Brief: Each entry has to be printed again exactly.

#### Material to process ####

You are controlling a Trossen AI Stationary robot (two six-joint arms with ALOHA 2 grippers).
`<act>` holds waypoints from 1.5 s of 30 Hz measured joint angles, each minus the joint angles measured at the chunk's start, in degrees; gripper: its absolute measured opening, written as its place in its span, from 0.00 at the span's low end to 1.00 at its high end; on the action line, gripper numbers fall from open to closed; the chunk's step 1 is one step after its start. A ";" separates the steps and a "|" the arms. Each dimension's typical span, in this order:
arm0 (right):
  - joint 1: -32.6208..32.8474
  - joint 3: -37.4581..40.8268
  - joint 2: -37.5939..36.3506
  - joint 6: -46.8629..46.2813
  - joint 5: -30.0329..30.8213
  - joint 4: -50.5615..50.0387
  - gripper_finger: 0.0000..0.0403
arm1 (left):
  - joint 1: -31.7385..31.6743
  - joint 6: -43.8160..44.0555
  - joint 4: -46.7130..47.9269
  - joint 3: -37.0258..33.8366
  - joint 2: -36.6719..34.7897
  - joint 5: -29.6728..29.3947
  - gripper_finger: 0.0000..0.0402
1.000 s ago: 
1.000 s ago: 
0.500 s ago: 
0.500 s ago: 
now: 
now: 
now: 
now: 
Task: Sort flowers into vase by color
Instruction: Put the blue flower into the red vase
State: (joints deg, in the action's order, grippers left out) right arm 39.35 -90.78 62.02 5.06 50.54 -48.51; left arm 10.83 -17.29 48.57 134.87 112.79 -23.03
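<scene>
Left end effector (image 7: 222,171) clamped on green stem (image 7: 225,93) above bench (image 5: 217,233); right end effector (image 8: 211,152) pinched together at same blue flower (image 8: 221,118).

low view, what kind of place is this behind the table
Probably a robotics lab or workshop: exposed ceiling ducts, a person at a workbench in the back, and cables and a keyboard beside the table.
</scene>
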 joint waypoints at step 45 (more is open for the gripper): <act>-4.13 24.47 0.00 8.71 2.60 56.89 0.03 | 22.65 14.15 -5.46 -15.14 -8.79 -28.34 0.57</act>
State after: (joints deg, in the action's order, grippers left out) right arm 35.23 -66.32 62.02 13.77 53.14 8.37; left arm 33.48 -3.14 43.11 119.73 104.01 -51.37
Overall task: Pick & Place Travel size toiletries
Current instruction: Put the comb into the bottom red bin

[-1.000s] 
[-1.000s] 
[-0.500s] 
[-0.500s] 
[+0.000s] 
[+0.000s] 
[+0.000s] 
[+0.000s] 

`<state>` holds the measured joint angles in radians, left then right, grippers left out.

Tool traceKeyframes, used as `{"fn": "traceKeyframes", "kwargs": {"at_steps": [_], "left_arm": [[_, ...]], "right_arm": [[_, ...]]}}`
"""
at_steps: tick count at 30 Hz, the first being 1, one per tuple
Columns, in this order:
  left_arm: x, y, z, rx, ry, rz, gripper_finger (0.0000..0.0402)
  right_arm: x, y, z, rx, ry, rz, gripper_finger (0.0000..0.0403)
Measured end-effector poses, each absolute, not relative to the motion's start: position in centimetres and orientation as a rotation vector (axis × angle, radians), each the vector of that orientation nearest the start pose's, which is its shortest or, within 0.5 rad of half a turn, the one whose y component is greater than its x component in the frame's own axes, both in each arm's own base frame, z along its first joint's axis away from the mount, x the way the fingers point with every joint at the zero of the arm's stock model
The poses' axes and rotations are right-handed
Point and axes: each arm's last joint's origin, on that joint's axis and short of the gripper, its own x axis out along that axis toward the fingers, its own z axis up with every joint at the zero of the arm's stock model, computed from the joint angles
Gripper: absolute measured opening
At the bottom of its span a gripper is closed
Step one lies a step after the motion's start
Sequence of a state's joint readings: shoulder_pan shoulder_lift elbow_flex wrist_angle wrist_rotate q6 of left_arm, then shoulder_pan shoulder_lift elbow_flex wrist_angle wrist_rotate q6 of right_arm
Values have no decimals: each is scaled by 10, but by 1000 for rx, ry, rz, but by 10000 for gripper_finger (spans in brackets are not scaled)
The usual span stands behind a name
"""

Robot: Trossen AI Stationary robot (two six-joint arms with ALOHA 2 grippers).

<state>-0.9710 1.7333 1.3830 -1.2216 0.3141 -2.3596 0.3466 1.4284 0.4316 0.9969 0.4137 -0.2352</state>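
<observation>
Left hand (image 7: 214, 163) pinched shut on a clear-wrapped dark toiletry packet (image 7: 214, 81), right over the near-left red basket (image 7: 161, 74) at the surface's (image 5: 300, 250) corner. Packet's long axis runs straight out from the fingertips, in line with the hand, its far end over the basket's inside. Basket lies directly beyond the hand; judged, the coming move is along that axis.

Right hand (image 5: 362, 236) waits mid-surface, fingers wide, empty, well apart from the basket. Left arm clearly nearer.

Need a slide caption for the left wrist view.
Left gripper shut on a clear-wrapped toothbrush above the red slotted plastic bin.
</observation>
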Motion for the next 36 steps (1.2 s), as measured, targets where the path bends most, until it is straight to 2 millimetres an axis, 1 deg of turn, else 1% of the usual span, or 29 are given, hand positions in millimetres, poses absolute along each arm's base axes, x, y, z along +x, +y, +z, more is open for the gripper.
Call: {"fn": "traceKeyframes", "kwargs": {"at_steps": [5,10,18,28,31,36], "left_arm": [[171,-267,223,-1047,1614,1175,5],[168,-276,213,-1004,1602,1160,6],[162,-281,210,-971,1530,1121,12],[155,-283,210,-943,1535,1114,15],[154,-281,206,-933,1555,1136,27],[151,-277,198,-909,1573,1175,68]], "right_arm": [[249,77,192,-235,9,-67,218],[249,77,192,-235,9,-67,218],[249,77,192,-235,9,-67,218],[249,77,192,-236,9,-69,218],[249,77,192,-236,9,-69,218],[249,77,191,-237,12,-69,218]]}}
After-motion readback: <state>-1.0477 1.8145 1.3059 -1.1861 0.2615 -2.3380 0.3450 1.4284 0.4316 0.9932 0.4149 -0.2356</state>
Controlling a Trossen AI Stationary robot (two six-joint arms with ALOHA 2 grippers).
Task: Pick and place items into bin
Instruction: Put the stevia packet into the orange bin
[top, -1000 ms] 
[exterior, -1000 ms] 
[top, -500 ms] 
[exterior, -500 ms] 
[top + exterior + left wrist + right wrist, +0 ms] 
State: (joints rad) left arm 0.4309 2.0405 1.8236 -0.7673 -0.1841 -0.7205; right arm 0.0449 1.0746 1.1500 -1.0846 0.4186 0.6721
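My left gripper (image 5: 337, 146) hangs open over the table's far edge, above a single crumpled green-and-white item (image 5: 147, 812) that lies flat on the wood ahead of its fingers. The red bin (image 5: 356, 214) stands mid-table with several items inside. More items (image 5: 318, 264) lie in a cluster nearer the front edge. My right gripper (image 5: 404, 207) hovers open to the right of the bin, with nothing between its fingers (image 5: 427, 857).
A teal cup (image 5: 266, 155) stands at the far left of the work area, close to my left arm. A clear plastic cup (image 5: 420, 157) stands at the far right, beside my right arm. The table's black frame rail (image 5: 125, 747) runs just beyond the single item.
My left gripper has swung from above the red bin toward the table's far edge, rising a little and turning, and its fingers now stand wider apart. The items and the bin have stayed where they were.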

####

Output of the exercise:
You are controlling a Trossen AI Stationary robot (two six-joint arms with ALOHA 2 grippers).
`<act>` holds waypoints from 1.5 s of 30 Hz measured joint angles, each minus the joint angles measured at the chunk's start, in degrees; gripper: its absolute measured opening, written as its place in its span, from 0.00 at the span's low end to 1.00 at its high end; on the action line, gripper numbers fall from open to closed; the chunk's step 1 is one step after its start. A ";" separates the steps and a "|" the arms. Each dimension's typical span, in this order:
arm0 (right):
  - joint 1: -32.6208..32.8474
  - joint 3: -37.4581..40.8268
  - joint 2: -37.5939..36.3506
  - joint 6: -46.8629..46.2813
  - joint 5: -30.0329..30.8213
  - joint 4: -50.5615..50.0387
  - gripper_finger: 0.0000..0.0403
arm1 (left):
  - joint 1: -31.7385..31.6743
  - joint 6: -43.8160..44.0555
  - joint 4: -46.7130..47.9269
  - joint 3: -37.0258..33.8366
  - joint 2: -36.6719..34.7897
  - joint 5: -29.6728..29.3947
  - gripper_finger: 0.0000..0.0402
1.000 s ago: 
1.000 s ago: 
0.500 s ago: 
0.500 s ago: 
now: 
now: 
now: 
now: 
Task: Sort flowers into vase by color
Instruction: Put the blue flower into the red vase
State: (joints deg, in the action's order, grippers left out) right arm 39.35 -90.78 62.02 5.06 50.54 -48.51; left arm 10.83 -17.29 48.57 134.87 112.79 -23.03
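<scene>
Left end effector (image 7: 222,171) clamped on green stem (image 7: 225,93) above bench (image 5: 217,233); right end effector (image 8: 211,152) pinched together at same blue flower (image 8: 221,118).

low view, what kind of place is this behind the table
Probably a robotics lab or workshop: exposed ceiling ducts, a person at a workbench in the back, and cables and a keyboard beside the table.
</scene>
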 joint waypoints at step 45 (more is open for the gripper): <act>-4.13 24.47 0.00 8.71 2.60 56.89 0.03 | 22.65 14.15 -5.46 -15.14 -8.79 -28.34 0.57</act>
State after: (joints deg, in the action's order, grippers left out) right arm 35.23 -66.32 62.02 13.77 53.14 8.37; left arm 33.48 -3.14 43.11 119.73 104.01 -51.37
Overall task: Pick & Place Travel size toiletries
Current instruction: Put the comb into the bottom red bin

[-1.000s] 
[-1.000s] 
[-0.500s] 
[-0.500s] 
[+0.000s] 
[+0.000s] 
[+0.000s] 
[+0.000s] 

`<state>` holds the measured joint angles in radians, left then right, grippers left out.

Tool traceKeyframes, used as `{"fn": "traceKeyframes", "kwargs": {"at_steps": [_], "left_arm": [[_, ...]], "right_arm": [[_, ...]]}}`
"""
at_steps: tick count at 30 Hz, the first being 1, one per tuple
Columns, in this order:
  left_arm: x, y, z, rx, ry, rz, gripper_finger (0.0000..0.0402)
  right_arm: x, y, z, rx, ry, rz, gripper_finger (0.0000..0.0403)
Measured end-effector poses, each absolute, not relative to the motion's start: position in centimetres and orientation as a rotation vector (axis × angle, radians), each the vector of that orientation nearest the start pose's, which is its shortest or, within 0.5 rad of half a turn, the one whose y component is greater than its x component in the frame's own axes, both in each arm's own base frame, z along its first joint's axis away from the mount, x the way the fingers point with every joint at the zero of the arm's stock model
The poses' axes and rotations are right-handed
Point and axes: each arm's last joint's origin, on that joint's axis and short of the gripper, its own x axis out along that axis toward the fingers, its own z axis up with every joint at the zero of the arm's stock model, computed from the joint angles
Gripper: absolute measured opening
At the bottom of its span a gripper is closed
Step one lies a step after the motion's start
Sequence of a state's joint readings: shoulder_pan shoulder_lift elbow_flex wrist_angle wrist_rotate q6 of left_arm, then shoulder_pan shoulder_lift elbow_flex wrist_angle wrist_rotate q6 of right_arm
Values have no decimals: each is scaled by 10, but by 1000 for rx, ry, rz, but by 10000 for gripper_finger (spans in brackets are not scaled)
The usual span stands behind a name
"""

Robot: Trossen AI Stationary robot (two six-joint arms with ALOHA 2 grippers).

<state>-0.9710 1.7333 1.3830 -1.2216 0.3141 -2.3596 0.3466 1.4284 0.4316 0.9969 0.4137 -0.2352</state>
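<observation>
Left hand (image 7: 214, 163) pinched shut on a clear-wrapped dark toiletry packet (image 7: 214, 81), right over the near-left red basket (image 7: 161, 74) at the surface's (image 5: 300, 250) corner. Packet's long axis runs straight out from the fingertips, in line with the hand, its far end over the basket's inside. Basket lies directly beyond the hand; judged, the coming move is along that axis.

Right hand (image 5: 362, 236) waits mid-surface, fingers wide, empty, well apart from the basket. Left arm clearly nearer.

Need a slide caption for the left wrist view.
Left gripper shut on a clear-wrapped toothbrush above the red slotted plastic bin.
</observation>
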Motion for the next 36 steps (1.2 s), as measured, targets where the path bends most, until it is straight to 2 millimetres an axis, 1 deg of turn, else 1% of the usual span, or 29 are given, hand positions in millimetres, poses absolute along each arm's base axes, x, y, z along +x, +y, +z, more is open for the gripper.
Call: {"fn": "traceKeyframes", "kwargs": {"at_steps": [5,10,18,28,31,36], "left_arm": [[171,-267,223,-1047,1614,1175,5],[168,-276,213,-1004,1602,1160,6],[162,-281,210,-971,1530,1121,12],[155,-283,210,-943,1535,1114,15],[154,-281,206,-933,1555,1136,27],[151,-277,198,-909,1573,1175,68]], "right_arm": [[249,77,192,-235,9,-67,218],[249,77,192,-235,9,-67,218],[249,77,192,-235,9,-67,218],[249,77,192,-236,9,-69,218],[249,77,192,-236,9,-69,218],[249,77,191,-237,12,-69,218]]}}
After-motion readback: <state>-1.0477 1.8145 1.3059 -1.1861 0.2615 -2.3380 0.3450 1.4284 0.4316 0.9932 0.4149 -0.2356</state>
Controlling a Trossen AI Stationary robot (two six-joint arms with ALOHA 2 grippers).
Task: Pick and place items into bin
Instruction: Put the stevia packet into the orange bin
[top, -1000 ms] 
[exterior, -1000 ms] 
[top, -500 ms] 
[exterior, -500 ms] 
[top + exterior + left wrist + right wrist, +0 ms] 
State: (joints rad) left arm 0.4309 2.0405 1.8236 -0.7673 -0.1841 -0.7205; right arm 0.0449 1.0746 1.1500 -1.0846 0.4186 0.6721
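My left gripper (image 5: 337, 146) hangs open over the table's far edge, above a single crumpled green-and-white item (image 5: 147, 812) that lies flat on the wood ahead of its fingers. The red bin (image 5: 356, 214) stands mid-table with several items inside. More items (image 5: 318, 264) lie in a cluster nearer the front edge. My right gripper (image 5: 404, 207) hovers open to the right of the bin, with nothing between its fingers (image 5: 427, 857).
A teal cup (image 5: 266, 155) stands at the far left of the work area, close to my left arm. A clear plastic cup (image 5: 420, 157) stands at the far right, beside my right arm. The table's black frame rail (image 5: 125, 747) runs just beyond the single item.
My left gripper has swung from above the red bin toward the table's far edge, rising a little and turning, and its fingers now stand wider apart. The items and the bin have stayed where they were.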

The work on this exercise is done.